TASK DIRECTIONS =
An exact reproduction of all the data is needed, with no images in it.

TASK INPUTS =
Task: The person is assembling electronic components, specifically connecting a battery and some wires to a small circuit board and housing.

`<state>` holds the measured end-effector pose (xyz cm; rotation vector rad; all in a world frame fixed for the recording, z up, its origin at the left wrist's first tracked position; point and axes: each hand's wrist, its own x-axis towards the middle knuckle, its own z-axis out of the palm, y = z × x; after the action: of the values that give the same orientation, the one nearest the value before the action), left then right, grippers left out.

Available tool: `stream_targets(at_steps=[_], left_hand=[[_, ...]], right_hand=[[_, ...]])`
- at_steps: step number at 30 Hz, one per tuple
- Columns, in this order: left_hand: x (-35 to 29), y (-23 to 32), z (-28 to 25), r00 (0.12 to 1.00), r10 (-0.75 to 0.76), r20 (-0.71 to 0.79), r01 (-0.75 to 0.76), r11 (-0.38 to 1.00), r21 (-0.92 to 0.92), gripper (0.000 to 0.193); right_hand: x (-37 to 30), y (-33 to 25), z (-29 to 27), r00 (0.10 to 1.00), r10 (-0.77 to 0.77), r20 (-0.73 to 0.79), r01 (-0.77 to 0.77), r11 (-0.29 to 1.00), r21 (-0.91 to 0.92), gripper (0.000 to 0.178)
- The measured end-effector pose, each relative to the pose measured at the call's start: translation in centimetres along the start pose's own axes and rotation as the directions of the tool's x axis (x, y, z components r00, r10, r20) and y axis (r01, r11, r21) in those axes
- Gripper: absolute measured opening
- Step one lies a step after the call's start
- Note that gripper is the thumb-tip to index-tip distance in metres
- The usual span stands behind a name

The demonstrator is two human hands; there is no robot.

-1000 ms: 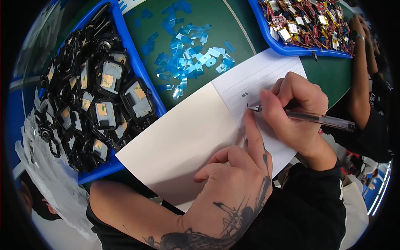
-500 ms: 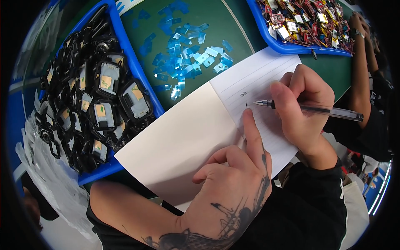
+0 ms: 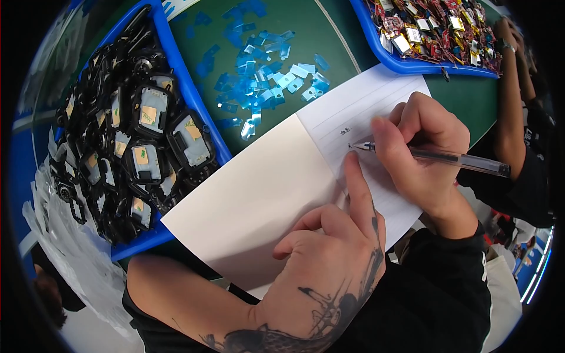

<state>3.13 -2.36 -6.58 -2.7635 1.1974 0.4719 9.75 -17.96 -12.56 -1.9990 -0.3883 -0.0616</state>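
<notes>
An open notebook lies slanted before me, its left page blank and its right page lined, with a few small handwritten marks. My right hand is closed round a clear pen with a dark grip. The pen's tip meets the lined page, or is just above it, beside the lower mark. My left hand rests across the notebook with its index finger stretched out. That fingertip touches the page just below the pen tip, and the other fingers are loosely bent.
At left a blue bin is heaped with black device housings. Blue film pieces lie scattered on the green table. Another blue bin holds red circuit boards and batteries. Another person's forearm is at the right.
My right hand has shifted slightly left, bringing the pen tip closer to the lower mark. The left hand has stayed nearly still on the notebook.
</notes>
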Motion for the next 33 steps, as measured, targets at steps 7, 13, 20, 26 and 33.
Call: stream_targets(at_steps=[7, 13, 20, 26, 33], left_hand=[[0.03, 0.12, -0.08, 1.0, -0.009, 0.008, 0.009, 1.0, -0.005, 0.021], [0.03, 0.04, -0.04, 1.0, 0.004, 0.024, -0.004, 1.0, 0.0, 0.022], [0.03, 0.08, -0.15, 1.0, -0.013, 0.017, 0.013, 1.0, -0.01, 0.022], [0.03, 0.09, -0.14, 1.0, -0.001, 0.019, 0.001, 1.0, 0.002, 0.02], [0.13, -0.03, 0.04, 1.0, 0.012, 0.02, -0.012, 1.0, 0.002, 0.019]], right_hand=[[-0.06, 0.06, -0.15, 1.0, -0.014, 0.018, 0.014, 0.999, -0.049, 0.035], [-0.02, 0.1, -0.07, 0.999, 0.037, -0.023, -0.036, 0.998, 0.054, 0.035], [-0.06, 0.01, 0.19, 0.999, 0.029, -0.038, -0.03, 0.999, -0.025, 0.035], [-0.17, 0.13, -0.18, 1.0, 0.003, 0.009, -0.002, 0.997, -0.08, 0.035], [-0.57, 0.4, -0.05, 0.991, 0.058, -0.119, -0.05, 0.996, 0.073, 0.034]])
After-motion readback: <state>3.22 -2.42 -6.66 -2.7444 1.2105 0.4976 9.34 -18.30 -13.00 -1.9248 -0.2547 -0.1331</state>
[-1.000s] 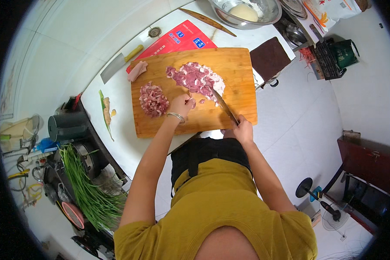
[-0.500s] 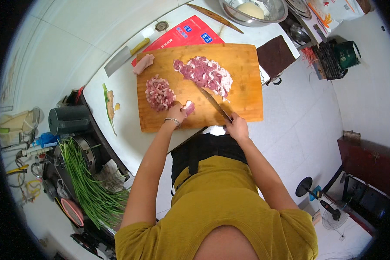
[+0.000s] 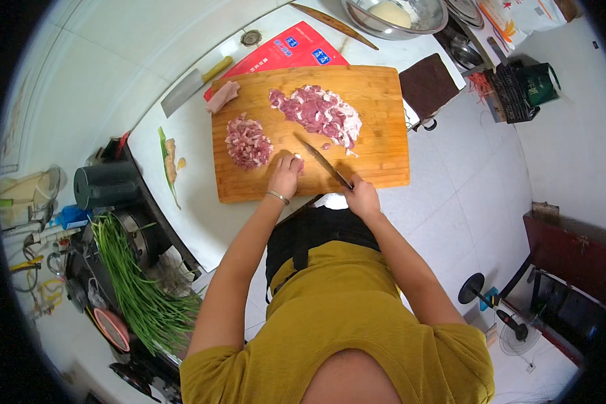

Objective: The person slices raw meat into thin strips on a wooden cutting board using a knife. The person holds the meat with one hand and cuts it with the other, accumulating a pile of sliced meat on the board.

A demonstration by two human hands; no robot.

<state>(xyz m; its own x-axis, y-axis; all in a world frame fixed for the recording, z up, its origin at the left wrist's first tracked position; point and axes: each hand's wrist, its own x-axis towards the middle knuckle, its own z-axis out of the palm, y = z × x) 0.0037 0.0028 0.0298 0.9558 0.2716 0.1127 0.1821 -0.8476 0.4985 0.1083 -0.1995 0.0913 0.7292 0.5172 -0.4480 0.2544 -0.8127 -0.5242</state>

TASK SOLUTION =
Task: The person is assembling electronic components, specifically connecting a battery and some wires to a small circuit board and housing.

`<state>` holds the measured end-effector pose (xyz cm; rotation vector rad; all in a world frame fixed for the recording, z up, its origin at the left wrist's first tracked position; point and axes: each hand's wrist, its own x-axis towards the middle knuckle, its own z-axis out of the palm, y = z × x; after the action: of the values that give the same orientation, the one nearest the value before the action), left then right, grippers left out.

Available tool: `stream_targets(at_steps=[_], left_hand=[[_, ...]], right_hand=[[_, ...]])`
- at_steps: step number at 30 Hz, one per tuple
- Columns, in this order: left_hand: x (-35 to 29), y (-23 to 32), z (-28 to 25), r00 (0.12 to 1.00), r10 (-0.75 to 0.76), r20 (-0.71 to 0.79), r01 (-0.75 to 0.76), r11 (-0.38 to 1.00), r21 (-0.92 to 0.92), gripper (0.000 to 0.193); right_hand: x (-37 to 30), y (-33 to 25), z (-29 to 27), r00 (0.10 to 1.00), r10 (-0.77 to 0.77), r20 (-0.73 to 0.79), r01 (-0.77 to 0.77), r11 (-0.29 to 1.00), r21 (-0.91 to 0.92), gripper (0.000 to 0.178)
- The measured end-effector pose, each relative to the pose measured at the call's start: translation in centimetres along the start pose's own axes and rotation as the directions of the tool's x axis (x, y, z components r00, r10, r20) and y axis (r01, r11, r21) in those axes
- Gripper: absolute measured opening
- Step one lies a step after the call's start
- Note that gripper is the thumb-tip to index-tip distance in metres
- The usual span stands behind a name

The demonstrator is two human hands; there is no robot.

-1000 ms: 
-500 ms: 
+0 ms: 

<state>3.13 -2.36 -6.58 -2.7635 1.1974 0.4719 9.75 -17.96 -12.56 -1.9990 -0.3883 -0.0616</state>
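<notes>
An open notebook lies slanted before me, its left page blank and its right page lined, with a few small handwritten marks. My right hand is closed round a clear pen with a dark grip. The pen's tip meets the lined page, or is just above it, beside the lower mark. My left hand rests across the notebook with its index finger stretched out. That fingertip touches the page just below the pen tip, and the other fingers are loosely bent.
At left a blue bin is heaped with black device housings. Blue film pieces lie scattered on the green table. Another blue bin holds red circuit boards and batteries. Another person's forearm is at the right.
My right hand has shifted slightly left, bringing the pen tip closer to the lower mark. The left hand has stayed nearly still on the notebook.
</notes>
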Motion for the next 33 steps, as measured, targets at steps 7, 13, 20, 26 and 33.
Call: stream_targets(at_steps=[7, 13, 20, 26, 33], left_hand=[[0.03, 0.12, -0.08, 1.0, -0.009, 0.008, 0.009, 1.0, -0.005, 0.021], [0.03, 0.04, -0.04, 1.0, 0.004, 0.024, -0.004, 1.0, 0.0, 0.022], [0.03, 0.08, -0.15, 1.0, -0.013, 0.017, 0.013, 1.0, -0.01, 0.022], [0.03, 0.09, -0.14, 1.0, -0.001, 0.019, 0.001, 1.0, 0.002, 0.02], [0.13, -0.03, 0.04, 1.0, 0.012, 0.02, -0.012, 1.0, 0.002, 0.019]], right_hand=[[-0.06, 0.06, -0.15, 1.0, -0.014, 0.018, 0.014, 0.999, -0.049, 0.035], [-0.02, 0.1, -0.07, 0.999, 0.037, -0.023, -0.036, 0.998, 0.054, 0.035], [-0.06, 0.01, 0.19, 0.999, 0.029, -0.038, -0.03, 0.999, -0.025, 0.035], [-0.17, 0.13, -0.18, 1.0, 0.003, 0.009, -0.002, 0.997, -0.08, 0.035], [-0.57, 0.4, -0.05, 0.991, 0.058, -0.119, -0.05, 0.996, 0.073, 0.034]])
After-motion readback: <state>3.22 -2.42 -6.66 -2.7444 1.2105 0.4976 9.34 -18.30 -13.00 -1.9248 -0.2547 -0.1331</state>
[-1.000s] 
[-0.500s] 
[+0.000s] 

Objective: The person slices raw meat into thin strips on a wooden cutting board using a knife. The person holds the meat with one hand and cuts it with the other, accumulating a pile of sliced meat on the board.

A demonstration by two human hands; no robot.

<state>(xyz m; its own x-axis, y-axis; all in a world frame fixed for the recording, z up, its origin at the left wrist's first tracked position; point and axes: each hand's wrist, its own x-axis towards the middle knuckle, its own z-axis out of the palm, y = z × x) 0.0037 0.0028 0.0298 0.9558 0.2716 0.1127 0.1821 -0.8476 0.4985 0.1083 -0.1995 0.0913 0.7292 0.5172 -0.4480 0.2544 -0.8127 -0.5242</state>

This completes the response to the exercise.